Baladia, domaine de village près de Gaza, où Israël s'entraîne pour des opérations terrestres

Baladia est un petit village arabe situé à 30 kilomètres de Gaza. Il y a la mosquée, le marché, un bâtiment plus grand, une place, des dizaines de petites maisons construites le long de ruelles étroites. Baladia n'est pas un vrai village, est un champ de combat israélien “urbane”, une partie de la grande base Tze elim. Ils ont construit [...]
Baladia est un petit village arabe situé à 30 kilomètres de Gaza.
Il y a la mosquée, le marché, un bâtiment plus grand, une place, des dizaines de petites maisons construites le long de ruelles étroites.
Baladia n'est pas un vrai village, est un champ de combat israélien “urbane”, une partie de la grande base Tze elim.
Ils l'ont construite au milieu des années 2000, une demande de l'état-major général déterminée par les expériences de combat.
Et au fil du temps, le premier noyau est devenu un composé très réaliste, avec la création de tunnels.
Un ajout nécessaire aux obstacles rencontrés dans le conflit avec le Hezbollah libanais et le Hamas eux-mêmes, mais aussi avec les groupes du Fatah à Yen, côte ouest.

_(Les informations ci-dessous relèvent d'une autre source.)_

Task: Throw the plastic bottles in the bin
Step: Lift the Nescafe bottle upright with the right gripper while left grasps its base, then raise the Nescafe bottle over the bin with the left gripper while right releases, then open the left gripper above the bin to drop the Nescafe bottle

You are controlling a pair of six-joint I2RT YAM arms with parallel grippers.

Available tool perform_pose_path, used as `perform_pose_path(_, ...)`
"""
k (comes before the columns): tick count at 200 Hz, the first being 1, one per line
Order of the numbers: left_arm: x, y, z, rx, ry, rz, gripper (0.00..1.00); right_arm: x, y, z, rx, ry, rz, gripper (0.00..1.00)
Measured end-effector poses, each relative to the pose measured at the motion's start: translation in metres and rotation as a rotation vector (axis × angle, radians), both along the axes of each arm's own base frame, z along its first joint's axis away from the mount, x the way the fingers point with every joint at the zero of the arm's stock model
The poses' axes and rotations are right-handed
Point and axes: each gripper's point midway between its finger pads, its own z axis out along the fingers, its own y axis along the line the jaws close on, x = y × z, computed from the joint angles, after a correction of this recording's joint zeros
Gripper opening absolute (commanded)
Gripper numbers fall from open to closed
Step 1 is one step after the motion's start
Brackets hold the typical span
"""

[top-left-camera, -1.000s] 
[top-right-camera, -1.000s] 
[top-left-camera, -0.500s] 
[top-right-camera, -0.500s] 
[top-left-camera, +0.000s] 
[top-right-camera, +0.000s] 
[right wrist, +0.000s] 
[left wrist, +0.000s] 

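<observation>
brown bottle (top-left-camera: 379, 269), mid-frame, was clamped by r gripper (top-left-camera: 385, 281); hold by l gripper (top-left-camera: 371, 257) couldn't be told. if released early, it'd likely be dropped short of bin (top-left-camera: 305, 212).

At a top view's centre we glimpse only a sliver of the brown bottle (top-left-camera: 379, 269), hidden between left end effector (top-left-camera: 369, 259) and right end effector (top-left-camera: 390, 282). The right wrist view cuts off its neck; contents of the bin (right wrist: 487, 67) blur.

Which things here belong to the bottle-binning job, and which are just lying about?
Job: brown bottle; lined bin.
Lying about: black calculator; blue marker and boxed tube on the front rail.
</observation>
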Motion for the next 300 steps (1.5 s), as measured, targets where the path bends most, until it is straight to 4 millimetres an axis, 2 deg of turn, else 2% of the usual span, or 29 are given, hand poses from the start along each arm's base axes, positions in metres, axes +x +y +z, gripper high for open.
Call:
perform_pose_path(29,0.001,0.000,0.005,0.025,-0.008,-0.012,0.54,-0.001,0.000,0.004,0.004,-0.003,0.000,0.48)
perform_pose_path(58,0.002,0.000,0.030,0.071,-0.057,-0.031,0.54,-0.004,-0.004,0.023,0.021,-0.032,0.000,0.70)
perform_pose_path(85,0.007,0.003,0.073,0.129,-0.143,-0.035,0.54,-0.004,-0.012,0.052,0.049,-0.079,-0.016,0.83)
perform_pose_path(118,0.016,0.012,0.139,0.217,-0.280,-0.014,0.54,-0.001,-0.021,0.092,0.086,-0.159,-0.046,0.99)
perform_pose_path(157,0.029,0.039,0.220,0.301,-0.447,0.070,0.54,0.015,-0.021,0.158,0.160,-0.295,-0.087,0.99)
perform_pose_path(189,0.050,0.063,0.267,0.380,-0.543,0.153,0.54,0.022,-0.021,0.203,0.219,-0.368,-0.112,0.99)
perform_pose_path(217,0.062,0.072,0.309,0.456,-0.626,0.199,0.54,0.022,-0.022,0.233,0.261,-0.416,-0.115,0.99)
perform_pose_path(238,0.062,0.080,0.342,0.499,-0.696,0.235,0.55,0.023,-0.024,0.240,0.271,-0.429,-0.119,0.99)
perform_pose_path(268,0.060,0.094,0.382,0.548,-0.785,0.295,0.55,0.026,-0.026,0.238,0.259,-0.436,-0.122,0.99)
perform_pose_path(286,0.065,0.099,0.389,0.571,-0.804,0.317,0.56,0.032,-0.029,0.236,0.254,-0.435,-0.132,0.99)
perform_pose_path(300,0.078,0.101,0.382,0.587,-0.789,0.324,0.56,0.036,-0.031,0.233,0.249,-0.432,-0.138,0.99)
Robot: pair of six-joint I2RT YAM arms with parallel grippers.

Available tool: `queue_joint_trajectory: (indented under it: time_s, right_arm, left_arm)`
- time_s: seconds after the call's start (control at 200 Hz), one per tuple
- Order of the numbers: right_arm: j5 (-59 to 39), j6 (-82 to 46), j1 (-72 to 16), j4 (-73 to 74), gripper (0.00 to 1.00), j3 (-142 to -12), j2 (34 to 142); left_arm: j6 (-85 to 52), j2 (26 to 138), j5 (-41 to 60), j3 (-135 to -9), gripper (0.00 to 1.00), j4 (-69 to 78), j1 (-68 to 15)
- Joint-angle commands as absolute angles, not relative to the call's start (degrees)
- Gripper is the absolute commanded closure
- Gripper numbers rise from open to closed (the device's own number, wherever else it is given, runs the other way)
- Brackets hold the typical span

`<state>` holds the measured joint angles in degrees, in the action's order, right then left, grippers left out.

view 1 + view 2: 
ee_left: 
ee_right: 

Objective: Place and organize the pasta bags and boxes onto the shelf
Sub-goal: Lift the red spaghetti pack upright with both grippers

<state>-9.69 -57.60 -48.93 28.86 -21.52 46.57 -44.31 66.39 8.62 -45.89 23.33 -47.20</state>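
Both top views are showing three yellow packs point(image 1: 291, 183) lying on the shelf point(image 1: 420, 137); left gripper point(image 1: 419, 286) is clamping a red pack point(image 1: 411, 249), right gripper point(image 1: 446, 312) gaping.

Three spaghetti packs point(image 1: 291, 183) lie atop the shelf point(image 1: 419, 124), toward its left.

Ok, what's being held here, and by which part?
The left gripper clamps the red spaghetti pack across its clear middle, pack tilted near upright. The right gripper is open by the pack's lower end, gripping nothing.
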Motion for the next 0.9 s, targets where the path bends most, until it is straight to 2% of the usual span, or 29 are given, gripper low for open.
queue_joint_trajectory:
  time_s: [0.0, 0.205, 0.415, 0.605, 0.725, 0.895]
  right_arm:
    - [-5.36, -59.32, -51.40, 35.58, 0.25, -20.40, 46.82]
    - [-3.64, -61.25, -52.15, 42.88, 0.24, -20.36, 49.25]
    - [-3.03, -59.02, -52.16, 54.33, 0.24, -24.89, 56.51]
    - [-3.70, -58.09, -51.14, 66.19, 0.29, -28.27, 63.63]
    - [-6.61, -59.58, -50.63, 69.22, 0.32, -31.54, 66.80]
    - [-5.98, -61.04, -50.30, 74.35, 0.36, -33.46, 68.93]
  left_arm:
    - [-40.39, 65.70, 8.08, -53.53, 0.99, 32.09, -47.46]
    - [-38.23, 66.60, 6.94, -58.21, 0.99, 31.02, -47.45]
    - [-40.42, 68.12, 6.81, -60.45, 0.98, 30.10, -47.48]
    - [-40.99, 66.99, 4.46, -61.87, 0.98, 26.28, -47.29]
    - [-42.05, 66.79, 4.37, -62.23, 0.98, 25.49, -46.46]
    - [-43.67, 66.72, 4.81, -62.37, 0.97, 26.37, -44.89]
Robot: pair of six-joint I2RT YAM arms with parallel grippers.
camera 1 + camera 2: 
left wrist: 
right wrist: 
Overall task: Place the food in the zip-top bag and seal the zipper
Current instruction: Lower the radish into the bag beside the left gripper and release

Chaque faction a utilisé le territoire à son avantage - des quartiers complexes, avec des maisons créant des labyrinthes et des coins aveugles.
Le complexe, également construit avec des fonds américains, est équipé de capteurs et de caméras pour surveiller le mouvement, tandis qu'un système audio reproduit explosions, chansons et “ting”.
Coût total : 45 millions de dollars.
Les simulations comprennent l'invasion de maisons individuelles qui sont devenues des stations.
Les unités utilisent des chiens de combat vidéo, de petites craintes, des équipes d'ingénieurs pour ouvrir des espaces dans les murs et éviter l'exposition à des routes étroites, <x0).
Les hommes des Brigades al Qassam pouvaient les cibler à partir de mille points, jetant des bombes d'un toit, sortant d'un tunnel camouflé, balayant les ruines d'un bâtiment détruit.
Ils ont analysé les opérations précédentes, effectué une contre-masse, équipée d'antichars, et d'autres craintes susceptibles de lancer des bombes dans un véhicule blindé.
Dans un morceau de Tze elem ils ont modifié des véhicules à quatre sens, ils ont une sorte de français équipé d'un “top” sur le toit.
Ils servent à reconnaître les directeurs des chars, qui devront garantir la couverture incendie, même si leurs mouvements sont limités par des caractéristiques de <x0-géographie”.
Les plus utiles sont les bodozers blindés géants D9R, même dans la version radio-commandée, armés de mitrailleuses, protégés par subx0).
Mais elles ont moins de chances d'être ciblées par les systèmes modernes.
Les bulldozers blindés sont chargés d'ouvrir les chemins, de retirer les barricades ou de les créer pour arrêter les véhicules kamikaze.
Toutes les manœuvres israéliennes de ces dernières années les ont vues sur la ligne de front. Peu importe la précision des cours, l'inconnu pour une telle action reste.
Les analystes, les experts, les alliés, l'ancien chef du Mossad Efraim Halev ont suggéré que le gouvernement renonce à une intervention massive <x0-terre “qui inclurait une zone qui serait encore peuplée malgré l'utilisation de certains des résidents.
Les conséquences sont évidentes : les pertes parmi les civils continuent d'augmenter à la suite du massacre de l'hôpital de Gaza et parmi les soldats.
En fait, l'armée semblait se retenir pour le moment, en parlant d'autres options sans les élaborer.